My genre rules for Lovecraftian mystery investigation and other cosmic horror scenarios using ICRPG Master Edition
Nice! Did you have any thoughts about Sanity loss from various sources? I suppose each monster would have this listed as an ability? I guess you could either have different effort dice vs. the PC’s Heart of Sanity, or a die for each heart the monster has? That would be pretty brutal, maybe too much so. Of course, dread Cthulhu all but guaranteeing instant insanity is pretty logical.
EDIT: at the very least different effort dice would work for non-mythos SAN loss- 1d4 for surprised by dead body, 1d6 seeing someone raised as a zombie, etc.
In my games, the first time an investigator ever encounters a “mythos monster” in the campaign, that’s almost always a multi-point Sanity loss; it’s as if you were firmly grounded in our knowable objective reality, and then one day you have an incontrovertible experience and are forced to admit to yourself that aliens/vampires/tentacle monsters are real. After that, seeing a new kind of monster is pretty much always a loss of at least one point, but seeing the same kind can be tanked most of the time without losing sanity—unless it does something completely and unexpectedly horrific or uncanny in front of you. Then all bets are off…
Regaining sanity (up to a maximum of 10) is generally a slow process, although it can become a good way for your players to frame their character downtime, seeking assistance and activities that improve their mental health standing. When players complete quest objectives and/or defeat mythos monsters, I almost always restore at least one Sanity point to their PCs as a reward, or more than one if they are doing something epic like avenging another character or substantially reducing the short-term peril of a large group of people.
I will note that compared to the sanity mechanics in some games (like Call of Cthulhu 7e, where your Sanity is on a 0-100 scale), the loss of a single point of Sanity when using this hack is always significant, because someone who is “perfectly sane” with only has 10 points to lose! Therefore, I recommend that GMs weigh the situation carefully whenever they consider delivering a multi-point loss of Sanity. Having a good ebb and flow to the levels of PC Sanity helps keep the mechanic both playable and meaningful. That said, there are lots of ways for each GM to choose to apply the basic Sanity mechanics I outlined in the hack, and, like the use of Hero Coin it supplants, there’s really no wrong way to do it.
(One example of a cool optional rule is to allow players to decide in the moment when they roll a nat 20 whether to A) tally it normally as a Mastery point toward a new Trained Skill, or B) recover a point of Sanity.)
I’ve just finished my campaign and to be honest, I’ll change the entire sanity thing next time.
Here’s my plan:
- As before, PCs roll CHA to protect against insanity.
- Once failed, I’ll for a sanity condition (instead of sanity damage)
- For that I use two dice: a “trigger dice” and a “reaction dice”. Both are wooden blocks (rough d6 shapes) with hand-written tags on it.

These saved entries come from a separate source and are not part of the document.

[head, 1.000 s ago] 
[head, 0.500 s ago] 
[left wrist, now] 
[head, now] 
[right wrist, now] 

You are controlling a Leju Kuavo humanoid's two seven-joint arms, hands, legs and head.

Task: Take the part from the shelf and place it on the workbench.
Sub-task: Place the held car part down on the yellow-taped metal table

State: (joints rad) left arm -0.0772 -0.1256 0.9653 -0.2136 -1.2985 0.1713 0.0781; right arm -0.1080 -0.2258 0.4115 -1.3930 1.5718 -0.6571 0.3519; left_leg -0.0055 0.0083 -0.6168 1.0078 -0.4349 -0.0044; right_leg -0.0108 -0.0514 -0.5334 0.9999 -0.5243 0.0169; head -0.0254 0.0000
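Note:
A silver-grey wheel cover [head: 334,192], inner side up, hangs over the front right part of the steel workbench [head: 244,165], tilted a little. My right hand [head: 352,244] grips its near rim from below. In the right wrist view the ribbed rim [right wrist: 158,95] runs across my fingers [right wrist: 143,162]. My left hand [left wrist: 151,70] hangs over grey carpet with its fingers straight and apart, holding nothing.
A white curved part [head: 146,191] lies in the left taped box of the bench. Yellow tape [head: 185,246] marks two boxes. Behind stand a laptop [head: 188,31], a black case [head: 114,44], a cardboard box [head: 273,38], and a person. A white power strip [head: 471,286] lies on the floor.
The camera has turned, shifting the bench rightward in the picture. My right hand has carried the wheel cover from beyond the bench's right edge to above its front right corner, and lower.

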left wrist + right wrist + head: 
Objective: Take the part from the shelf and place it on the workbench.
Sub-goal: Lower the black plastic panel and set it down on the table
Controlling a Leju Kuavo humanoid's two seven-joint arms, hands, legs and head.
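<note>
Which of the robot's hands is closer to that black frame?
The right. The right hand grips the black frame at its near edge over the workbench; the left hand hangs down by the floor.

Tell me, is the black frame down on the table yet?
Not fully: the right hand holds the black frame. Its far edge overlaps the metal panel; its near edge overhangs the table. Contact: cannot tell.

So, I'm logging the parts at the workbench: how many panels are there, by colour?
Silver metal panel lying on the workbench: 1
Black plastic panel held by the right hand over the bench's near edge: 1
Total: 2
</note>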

- Trigger Die: Smell, Offender, Possession, Victim, Noise, Relationship
- Reaction Die: Escape, Emotion, Paranoia, Amnesia, Aggression, Obsession
The basic idea is to add tag combinations to PCs to describe their descending sanity.
Example: The investigator watches somebody being dragged into a dark corner. Death screams can be heard. He fails is SAN check and describes his initial reaction. Then the GM rolls e.g. “Victim” (as trigger) and “Obsession” (as reaction). Possible interpretation: Each time the investigator is physically harmed, he reacts with obsessively avoiding dark corners. Maybe that condition blocks a LOOT slot (as @kagozaiku suggested to me, similar to Mausritter’s conditions).

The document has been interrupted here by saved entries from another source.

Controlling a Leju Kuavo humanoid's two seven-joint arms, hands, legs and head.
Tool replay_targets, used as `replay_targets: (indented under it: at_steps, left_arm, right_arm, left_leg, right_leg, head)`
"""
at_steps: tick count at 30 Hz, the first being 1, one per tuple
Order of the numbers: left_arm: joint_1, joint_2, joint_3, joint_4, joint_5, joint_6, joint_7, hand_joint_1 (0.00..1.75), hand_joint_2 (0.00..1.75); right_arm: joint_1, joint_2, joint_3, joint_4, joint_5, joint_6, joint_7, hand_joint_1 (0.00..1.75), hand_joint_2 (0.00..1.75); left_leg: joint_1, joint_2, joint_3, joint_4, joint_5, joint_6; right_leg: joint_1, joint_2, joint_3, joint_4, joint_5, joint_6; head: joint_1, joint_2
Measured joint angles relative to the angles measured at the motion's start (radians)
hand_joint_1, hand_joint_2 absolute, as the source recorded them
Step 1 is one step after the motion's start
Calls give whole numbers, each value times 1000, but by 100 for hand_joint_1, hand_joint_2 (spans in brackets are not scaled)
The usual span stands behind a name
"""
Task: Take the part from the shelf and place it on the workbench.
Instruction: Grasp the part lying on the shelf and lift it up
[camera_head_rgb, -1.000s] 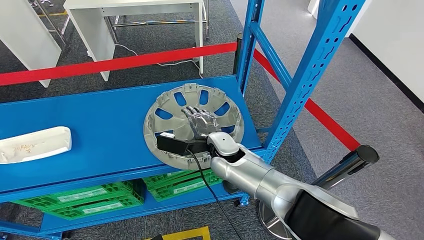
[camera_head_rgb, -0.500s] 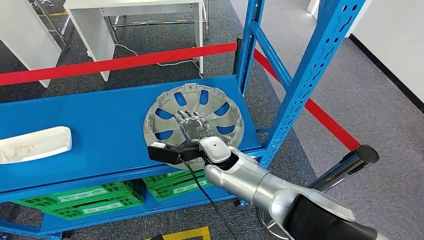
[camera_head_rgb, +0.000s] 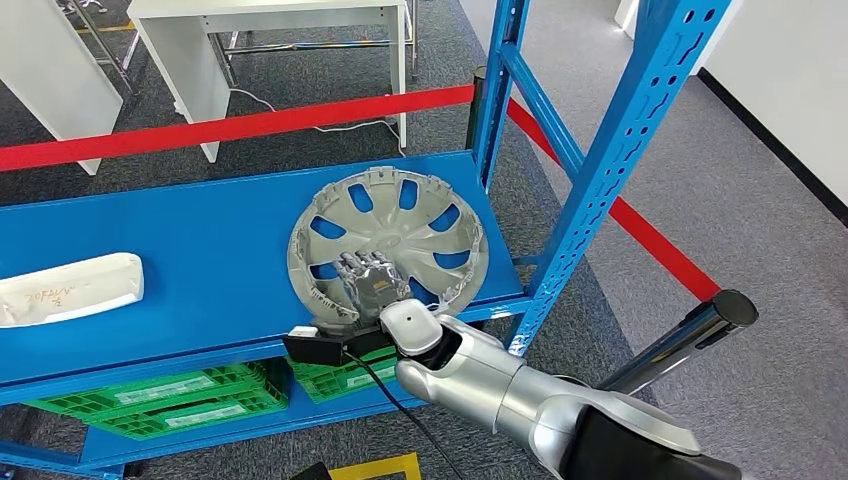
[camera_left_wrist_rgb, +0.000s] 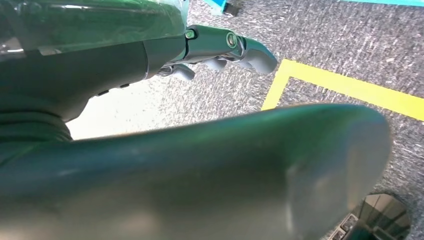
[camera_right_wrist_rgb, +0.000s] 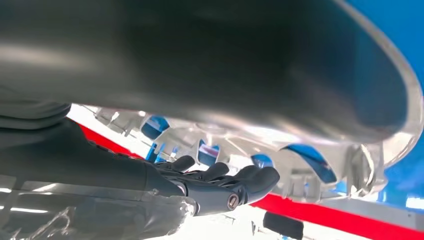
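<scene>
The wheel cover (camera_head_rgb: 388, 243) was seen lying flat on the blue shelf (camera_head_rgb: 200, 270), near its front edge. The right hand (camera_head_rgb: 368, 283) was laid on it, fingers spread, nothing gripped. The rim should be firmly pinched before lifting.

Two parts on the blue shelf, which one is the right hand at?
The silver hubcap at the shelf's right end; the right hand lies over its near rim. The white part sits far left, untouched.

Bright, even head view; both wrist views blurred up close, with blown-out white patches.
</scene>
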Motion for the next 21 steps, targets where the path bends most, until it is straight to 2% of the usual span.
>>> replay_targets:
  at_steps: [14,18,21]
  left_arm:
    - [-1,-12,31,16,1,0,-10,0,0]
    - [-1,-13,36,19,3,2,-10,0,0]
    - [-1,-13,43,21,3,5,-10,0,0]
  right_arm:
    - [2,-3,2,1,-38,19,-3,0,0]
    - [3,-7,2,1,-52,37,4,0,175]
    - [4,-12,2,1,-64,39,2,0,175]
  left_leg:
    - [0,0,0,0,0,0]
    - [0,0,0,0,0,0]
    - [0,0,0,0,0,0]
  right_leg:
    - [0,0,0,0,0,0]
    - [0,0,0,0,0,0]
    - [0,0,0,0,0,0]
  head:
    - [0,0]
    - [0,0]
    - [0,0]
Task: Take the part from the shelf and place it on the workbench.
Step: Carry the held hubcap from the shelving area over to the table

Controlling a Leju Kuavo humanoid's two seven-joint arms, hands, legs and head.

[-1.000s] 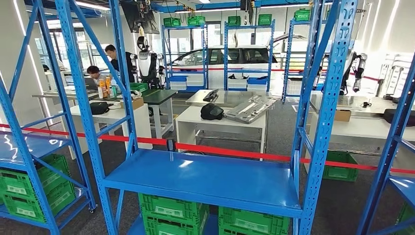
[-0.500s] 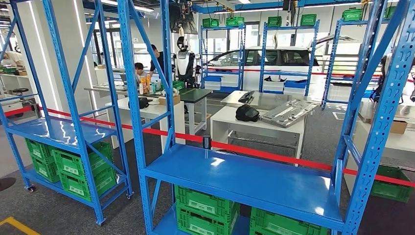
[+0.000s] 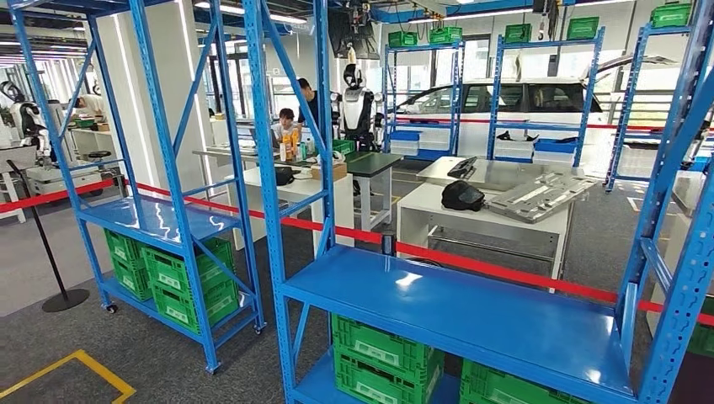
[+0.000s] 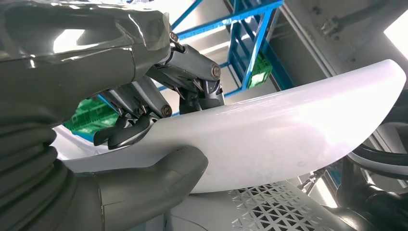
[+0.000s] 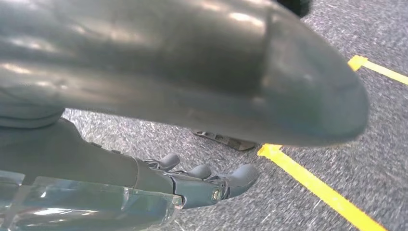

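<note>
Part (image 4: 288, 130): white, curved, smooth panel, gripped in the left hand; far end cut off at the frame edge.
Left hand (image 4: 144, 139): thumb under the panel, dark fingers (image 4: 127, 132) over its upper edge; palm hidden behind the part.
Right hand (image 5: 192, 185): holds nothing, fingers loosely apart above grey carpet (image 5: 337, 120) with a yellow line (image 5: 317, 185).
Shelf (image 3: 471, 311): blue deck ahead; green crates (image 3: 383, 358) beneath, partly cut off.

factory/robot lab | blue racks (image 3: 278, 168), green crates (image 3: 383, 358), workbenches (image 3: 484, 220), car (image 3: 505, 97), barrier tape (image 3: 505, 271)
</note>
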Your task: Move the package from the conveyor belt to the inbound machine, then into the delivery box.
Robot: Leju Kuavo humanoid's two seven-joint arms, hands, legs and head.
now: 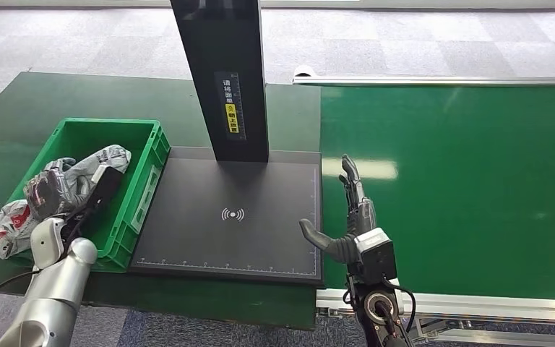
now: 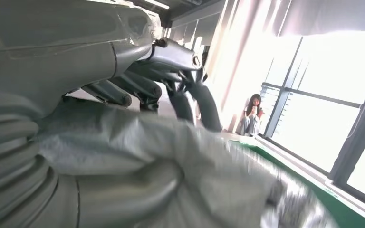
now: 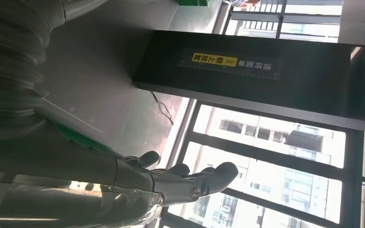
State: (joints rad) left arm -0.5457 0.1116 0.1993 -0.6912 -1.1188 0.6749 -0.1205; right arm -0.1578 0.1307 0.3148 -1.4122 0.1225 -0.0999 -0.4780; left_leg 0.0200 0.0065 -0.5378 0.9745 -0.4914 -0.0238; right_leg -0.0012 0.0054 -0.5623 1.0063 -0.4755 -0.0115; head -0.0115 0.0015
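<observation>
A grey plastic package (image 1: 105, 160) lies in the green delivery box (image 1: 142, 189) at the left, on top of other bagged packages (image 1: 43, 194). My left hand (image 1: 105, 182) is down in the box on that grey package. In the left wrist view the package (image 2: 147, 156) lies against the palm, while the fingers (image 2: 190, 95) stretch out above it, apart and not wrapped round it. My right hand (image 1: 350, 217) is open, fingers straight and thumb out, at the seam between the inbound machine's black plate (image 1: 188, 217) and the green conveyor belt (image 1: 462, 188). Its fingers (image 3: 190, 183) hold nothing.
The machine's black column (image 1: 224, 72) with a yellow label (image 3: 214, 59) rises at the back of the plate. A white and red bag (image 1: 9, 223) hangs over the box's near left rim. A person (image 2: 252, 116) sits far off by the windows.
</observation>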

The main idea is, that the PCs will be less and less “effectively playable” (see insanity downwards spiral in Call of Cthulhu). As a GM, I don’t like the idea of PCs going insane at a point of time (when SAN reaches 0), imho that’s a process. Furthermore, PCs can be played way longer and it may yield fun RP situations. We’ve had a player whose investigator went nuts each time he had lost something from his pockets.
Also, rolling like 1d4 sanity damage 2-3 times in a session is a bit too fast for my taste in terms of bringing down a PC. Depends on personal preferences I guess.
Those are some fantastic ideas for your Sanity mechanics, inspired and refined by some significant table time. I think those are great, and I like how the readily expand the narrative dimension of the game. It also shows how versatile ICRPG is for hacking genre-specific solutions for cosmic horror. Very well done!